Ma figure redevient ce terrain lisse et nu aux frontières floutées, où s’affrontent aujourd’hui manque et désir de toi, en charpie, en bataille.

Aussi immobile que l’eau, aussi immobile que l’air je suis deux et je ne suis qu’une, celle qui mord pour toi et qui crie.

Celle qui se tait et regarde se défaire, autour d’elle, comme un grand vent, les morceaux de silence empilés par les ans. Où s’effilochent celle qu’elle croit et celui qui n’est pas, plus ou perdu.

J’ai des mots qui se frôlent dans ma tête, inconstants, errants, inachevés parfois, dérisoires toujours. J’ai des bouts de ma tête qui te frôlent.

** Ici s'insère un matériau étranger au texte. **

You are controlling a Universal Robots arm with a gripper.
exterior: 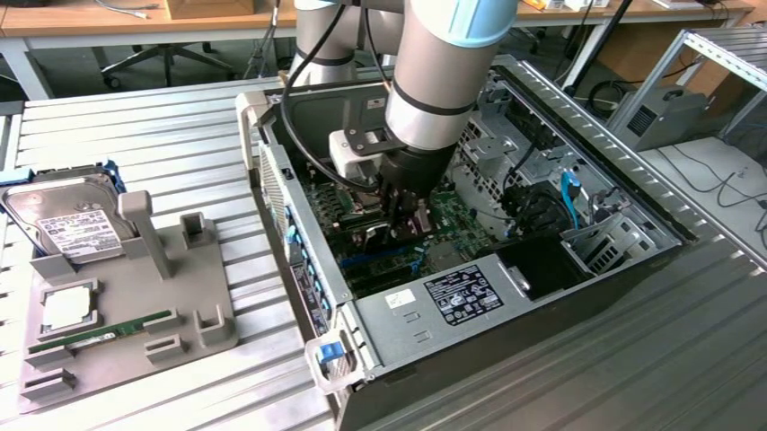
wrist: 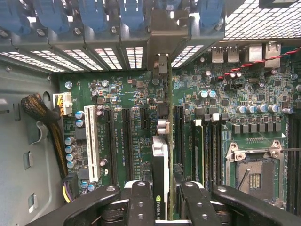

Toutes les parties de moi se désunissent et s’enroulent en spirale, ma chair éclate et roule sous la paume, je voudrais,

je voudrais.

Oubliés sommeil moutons rêves bleus

J’ai oublié le rêve, et l’angoisse du réveil.

Je me suis transformée en fourmi batailleuse, travailleuse, pointilleuse, tous ces mots qui se prononcent bouche fermée.
Je suis à demie nue, cachée autour de mon ventre, égoïstement, absolument, par survie et par réaction, par incapacité à voir de nouveaux signes.
Je suis un ventre, un ventre rond et doux, et un corps qui est mon arme de lutte.
Je suis une bouche, et des yeux qui aiment, mais qui ne peuvent pas plus, et rassurer et lutter, et se concentrer et s’oublier.

2.13.2005

Si on savait

C’est les larmes de sang. C’est regarder en soi jusqu’à la nausée, claustrophobe, abîme.

C’est écouter le vent, dehors, frapper des tous ses poings, ses poings comme des pierres, ses coups comme des fous, violence à ma fenêtre.

C’est sentir que la douleur seule m’accouche, et le bon vin, avec des mots riants et pleins de fausses promesses.

C’est voir mon peu de courage trébucher mes volontés, mes envies, mes souhaits de perfection.

C’est ne plus écrire qu’en douleur, mal, vite, comme ça pousse, malgré la musique qui me veut m’arrêter.

C’est m’écarteler entre ces directions.

C’est tout ignorer du final.

C’est ne plus pouvoir attendre.

C’est écouter le vent.

2.02.2005

Ces jours

Il y a des jours où je me sens terriblement nue face au monde. Où je sens mon visage palpiter comme un coeur, transparent aux angoisses qui m'habitent.
Il y a des jours où tout est insurmontable, traverser le chemin sur toute sa longueur, éviter les regards et les mots.
Traverser les regards et les foules.
Offrir un front uni.
Aller à l'essentiel, ne pas douter, ne pas m'immerger en moi même.
Je les entends murmurer dans ma tête, les petites voix de l'angoisse.
Je la sens s'approcher, la terrifiante étreinte, l'aspiration du vide.

2.01.2005

L'autre vie

J'ai longtemps pensé qu'il existait une autre vie.
Ailleurs, un bonheur facile, une route large et sans heurts.
Une vie qui m'est inaccessible, mais enviée, désirée. Un bonheur étranger, étrange, distant.
J'ai longtemps cru que j'étais loin de cette voie, la voie de tous les autres, le bonheur hors de moi.
La voie de tous les autres.
Et puis je me réveille, un pas après l'autre, vacillante, bousculée, dans une seule et même vie en partage.

1.20.2005

Ne pas baisser les bras.

Ne pas baisser les bras.
Entretenir la distance salvatrice, celle qui fait me réfléchir dans le miroir de moi, voir venir les débords
Voir venir les angoisses - celles auxquelles je dois donner un autre nom -
me comprendre avant la chute
"Essayez de réfléchir à ce que vous voulez cacher"

Dit-elle…

1.18.2005

encore

Ecrire à nouveau, comme si, haut et fort, ou à toute petite voix qui se force et se gonfle pour paraître plus grosse que le boeuf.
Trouver des échos, une démarche qui se cherche.
Trouver des supports, de ceux qui vous attendent en silence et vous portent vers votre destination, sans rien ajouter, sans un mot de plus.